Print only what runs from the line that includes "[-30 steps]" to the end of the listing, word for word, and do not include any pictures.

* Provided data
====================

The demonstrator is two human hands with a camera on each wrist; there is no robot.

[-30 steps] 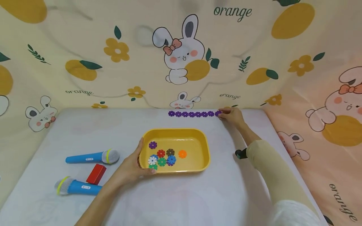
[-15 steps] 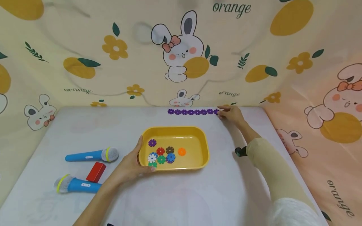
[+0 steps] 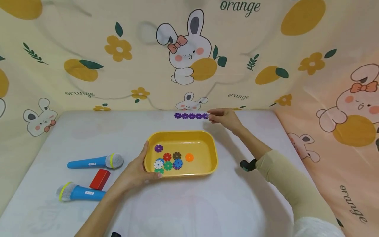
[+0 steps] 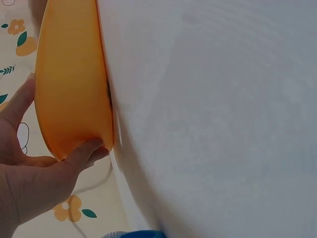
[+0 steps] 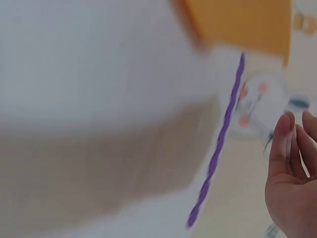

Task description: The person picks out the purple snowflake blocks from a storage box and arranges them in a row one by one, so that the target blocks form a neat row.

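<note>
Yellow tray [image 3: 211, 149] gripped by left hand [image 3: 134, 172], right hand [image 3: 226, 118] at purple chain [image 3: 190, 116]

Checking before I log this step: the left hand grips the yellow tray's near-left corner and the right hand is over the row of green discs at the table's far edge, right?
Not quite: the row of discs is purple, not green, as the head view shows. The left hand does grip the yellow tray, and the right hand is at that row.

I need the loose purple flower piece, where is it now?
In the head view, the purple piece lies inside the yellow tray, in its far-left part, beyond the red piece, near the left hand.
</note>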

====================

* Expected output
[-30 steps] 
[-15 steps] 
[+0 steps] 
[+0 steps] 
[+0 steps] 

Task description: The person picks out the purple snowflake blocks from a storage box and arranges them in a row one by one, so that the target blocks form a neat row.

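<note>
Yellow tray [image 3: 211, 149] gripped by left hand [image 3: 134, 172], right hand [image 3: 226, 118] at purple chain [image 3: 190, 116]

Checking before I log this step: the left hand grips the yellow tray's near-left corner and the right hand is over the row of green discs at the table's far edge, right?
Not quite: the row of discs is purple, not green, as the head view shows. The left hand does grip the yellow tray, and the right hand is at that row.

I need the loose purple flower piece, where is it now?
In the head view, the purple piece lies inside the yellow tray, in its far-left part, beyond the red piece, near the left hand.
</note>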

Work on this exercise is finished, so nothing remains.